DATA EXCERPT>
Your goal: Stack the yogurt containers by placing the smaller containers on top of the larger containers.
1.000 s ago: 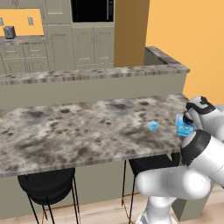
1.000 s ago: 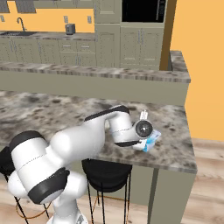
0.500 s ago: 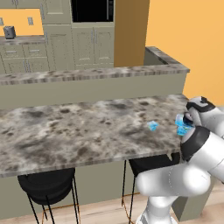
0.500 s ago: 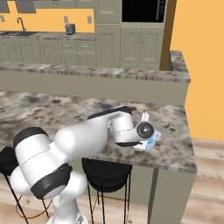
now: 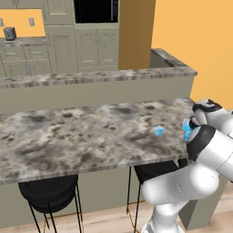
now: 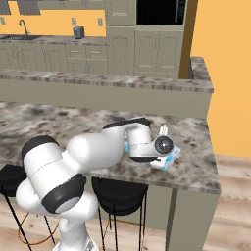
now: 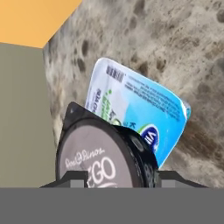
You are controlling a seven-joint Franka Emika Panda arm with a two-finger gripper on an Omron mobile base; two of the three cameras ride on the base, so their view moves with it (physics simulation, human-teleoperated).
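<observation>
Fingers nearly shut, clamped on dark yogurt cup, over light-blue tub.

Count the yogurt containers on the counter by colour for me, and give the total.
Light-blue tubs: 2
Dark cup with a pale top: 1
Total: 3

Counter: small tub near right end; larger tub further right, round cup atop it; stools beneath.
</observation>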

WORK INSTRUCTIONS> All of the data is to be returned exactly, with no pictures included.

RESPONSE TO THE EXERCISE>
Your goal: Stack the yogurt containers by placing the smaller containers on top of the larger containers.
1.000 s ago: 
1.000 s ago: 
0.500 s ago: 
0.500 s ago: 
now: 
now: 
now: 
You are controlling a seven-joint Franka Emika Panda arm with a two-finger gripper on an Omron mobile base; two of the three cameras ride on the base, so their view moves with it (physics simulation, human-teleoperated).
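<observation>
Fingers nearly shut, clamped on dark yogurt cup, over light-blue tub.

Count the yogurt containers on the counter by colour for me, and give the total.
Light-blue tubs: 2
Dark cup with a pale top: 1
Total: 3

Counter: small tub near right end; larger tub further right, round cup atop it; stools beneath.
</observation>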

The exercise has been answered completely.